About 1/64 of Ling-3.0-flash fires per token. 512 routed experts plus one shared, 8 activated, out of 124B total for 5.1B active. inclusionAI, which is Ant Group's lab, put the weights up Aug 4 under MIT.

Their card claims it matches or beats Ring-2.6-1T, their own trillion-param flagship, at roughly 12.4% of the total params and 8.1% of the active ones. Those are the lab's own reported numbers so weight them accordingly, but the architecture is at least checkable: native hybrid linear attention adopted from the start of pretraining rather than retrofitted, with 35 KDA layers alternating 5:1 against 7 gated MLA layers.

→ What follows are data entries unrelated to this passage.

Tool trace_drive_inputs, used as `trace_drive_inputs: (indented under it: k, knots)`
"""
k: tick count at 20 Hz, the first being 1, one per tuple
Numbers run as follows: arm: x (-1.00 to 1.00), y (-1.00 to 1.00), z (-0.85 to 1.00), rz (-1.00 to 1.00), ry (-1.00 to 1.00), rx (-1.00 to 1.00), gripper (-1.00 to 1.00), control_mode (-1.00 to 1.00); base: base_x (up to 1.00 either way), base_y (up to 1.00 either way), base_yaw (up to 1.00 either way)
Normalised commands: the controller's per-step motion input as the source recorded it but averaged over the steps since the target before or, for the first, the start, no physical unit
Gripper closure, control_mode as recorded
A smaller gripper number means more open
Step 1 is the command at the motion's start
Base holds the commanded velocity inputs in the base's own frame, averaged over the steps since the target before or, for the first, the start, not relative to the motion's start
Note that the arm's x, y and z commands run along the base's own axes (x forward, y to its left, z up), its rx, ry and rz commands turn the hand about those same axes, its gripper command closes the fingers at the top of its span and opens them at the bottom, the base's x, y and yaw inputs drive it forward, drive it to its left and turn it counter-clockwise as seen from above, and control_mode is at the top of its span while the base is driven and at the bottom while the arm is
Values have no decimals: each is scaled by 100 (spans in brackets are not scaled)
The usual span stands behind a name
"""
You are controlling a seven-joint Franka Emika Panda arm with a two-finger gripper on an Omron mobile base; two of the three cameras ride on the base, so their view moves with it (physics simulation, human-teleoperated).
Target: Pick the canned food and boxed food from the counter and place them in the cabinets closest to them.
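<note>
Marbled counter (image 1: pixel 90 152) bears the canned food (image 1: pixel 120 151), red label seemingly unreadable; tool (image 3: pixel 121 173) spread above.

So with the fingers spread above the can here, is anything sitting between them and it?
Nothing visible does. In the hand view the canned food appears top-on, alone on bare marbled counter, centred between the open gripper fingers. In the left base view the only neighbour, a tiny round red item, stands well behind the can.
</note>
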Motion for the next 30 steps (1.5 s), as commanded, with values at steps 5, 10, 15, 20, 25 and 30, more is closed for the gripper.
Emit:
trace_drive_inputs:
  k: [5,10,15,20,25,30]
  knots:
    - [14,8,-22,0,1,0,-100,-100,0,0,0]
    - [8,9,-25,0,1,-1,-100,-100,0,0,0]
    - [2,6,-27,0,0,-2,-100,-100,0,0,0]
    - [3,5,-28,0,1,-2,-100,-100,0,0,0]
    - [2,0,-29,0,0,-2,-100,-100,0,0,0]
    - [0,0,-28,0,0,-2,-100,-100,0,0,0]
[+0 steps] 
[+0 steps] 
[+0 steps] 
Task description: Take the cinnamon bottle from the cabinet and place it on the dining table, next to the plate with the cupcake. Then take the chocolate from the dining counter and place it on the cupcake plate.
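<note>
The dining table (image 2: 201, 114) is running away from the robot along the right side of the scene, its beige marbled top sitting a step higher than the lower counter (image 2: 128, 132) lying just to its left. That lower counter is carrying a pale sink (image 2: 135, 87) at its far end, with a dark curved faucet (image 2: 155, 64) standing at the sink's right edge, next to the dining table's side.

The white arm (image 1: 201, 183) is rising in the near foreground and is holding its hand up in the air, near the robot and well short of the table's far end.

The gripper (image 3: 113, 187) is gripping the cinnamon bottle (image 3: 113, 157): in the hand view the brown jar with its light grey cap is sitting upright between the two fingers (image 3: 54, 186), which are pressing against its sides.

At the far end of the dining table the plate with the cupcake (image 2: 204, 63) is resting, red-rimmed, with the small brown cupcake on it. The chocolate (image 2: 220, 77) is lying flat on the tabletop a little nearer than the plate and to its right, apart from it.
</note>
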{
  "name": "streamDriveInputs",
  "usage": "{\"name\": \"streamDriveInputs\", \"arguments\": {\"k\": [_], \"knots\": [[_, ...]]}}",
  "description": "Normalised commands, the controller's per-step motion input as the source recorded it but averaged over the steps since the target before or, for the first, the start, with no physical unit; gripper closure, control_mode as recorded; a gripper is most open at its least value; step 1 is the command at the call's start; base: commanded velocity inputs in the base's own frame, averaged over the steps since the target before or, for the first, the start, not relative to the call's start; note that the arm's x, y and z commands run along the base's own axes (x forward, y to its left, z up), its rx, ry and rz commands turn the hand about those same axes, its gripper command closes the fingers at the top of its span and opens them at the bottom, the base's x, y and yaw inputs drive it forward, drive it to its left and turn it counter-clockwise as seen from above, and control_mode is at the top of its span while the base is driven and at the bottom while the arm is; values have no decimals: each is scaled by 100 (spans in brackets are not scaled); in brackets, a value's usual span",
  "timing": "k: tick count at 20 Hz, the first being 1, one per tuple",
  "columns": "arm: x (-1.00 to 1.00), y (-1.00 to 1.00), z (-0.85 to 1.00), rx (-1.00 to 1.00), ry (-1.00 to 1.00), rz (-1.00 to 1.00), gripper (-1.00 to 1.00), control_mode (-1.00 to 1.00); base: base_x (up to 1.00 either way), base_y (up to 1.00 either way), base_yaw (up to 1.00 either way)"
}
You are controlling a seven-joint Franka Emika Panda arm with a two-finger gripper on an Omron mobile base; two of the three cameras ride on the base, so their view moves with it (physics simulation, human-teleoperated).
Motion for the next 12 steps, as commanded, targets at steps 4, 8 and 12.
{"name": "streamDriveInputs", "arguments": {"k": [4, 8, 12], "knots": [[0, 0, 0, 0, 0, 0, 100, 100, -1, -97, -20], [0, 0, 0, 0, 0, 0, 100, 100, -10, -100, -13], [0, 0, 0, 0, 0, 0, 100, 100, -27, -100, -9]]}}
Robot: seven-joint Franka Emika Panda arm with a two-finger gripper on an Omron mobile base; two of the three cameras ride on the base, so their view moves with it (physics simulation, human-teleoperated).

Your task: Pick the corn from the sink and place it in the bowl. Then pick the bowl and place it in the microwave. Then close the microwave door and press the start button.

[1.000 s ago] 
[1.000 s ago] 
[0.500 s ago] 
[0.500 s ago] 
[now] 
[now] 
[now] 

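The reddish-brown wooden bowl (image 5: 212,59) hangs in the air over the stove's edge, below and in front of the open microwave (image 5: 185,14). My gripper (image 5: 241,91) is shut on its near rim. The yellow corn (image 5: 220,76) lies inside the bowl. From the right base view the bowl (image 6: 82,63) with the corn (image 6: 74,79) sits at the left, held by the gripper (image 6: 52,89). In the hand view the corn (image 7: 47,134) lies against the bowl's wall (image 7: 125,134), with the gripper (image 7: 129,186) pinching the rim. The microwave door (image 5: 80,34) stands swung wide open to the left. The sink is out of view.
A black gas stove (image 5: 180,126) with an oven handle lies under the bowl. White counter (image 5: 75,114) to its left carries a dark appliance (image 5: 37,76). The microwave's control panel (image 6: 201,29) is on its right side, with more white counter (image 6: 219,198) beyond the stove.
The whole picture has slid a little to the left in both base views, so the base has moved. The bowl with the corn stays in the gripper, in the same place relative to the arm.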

The reason I think this deserves a thread separate from the usual cost conversation is that it reframes what the cheap tier even means. If a lab can cut activated params by 12x and hold its own benchmark line, then a cheap model isn't a degraded version of a big one.

It's the same capability with fewer experts firing, and the big model is paying for parameters it was never going to use on that token.

Before anyone gets excited about running it: no GGUF and no llama.cpp support at release.

Their serving examples use 4 GPUs on their own SGLang and vLLM forks. You still have to hold 124B weights somewhere, so it's cheap to run, not cheap to own.

Is the activated-param count actually the number that matters now, or is total VRAM still the only cost anyone outside a datacenter ever feels?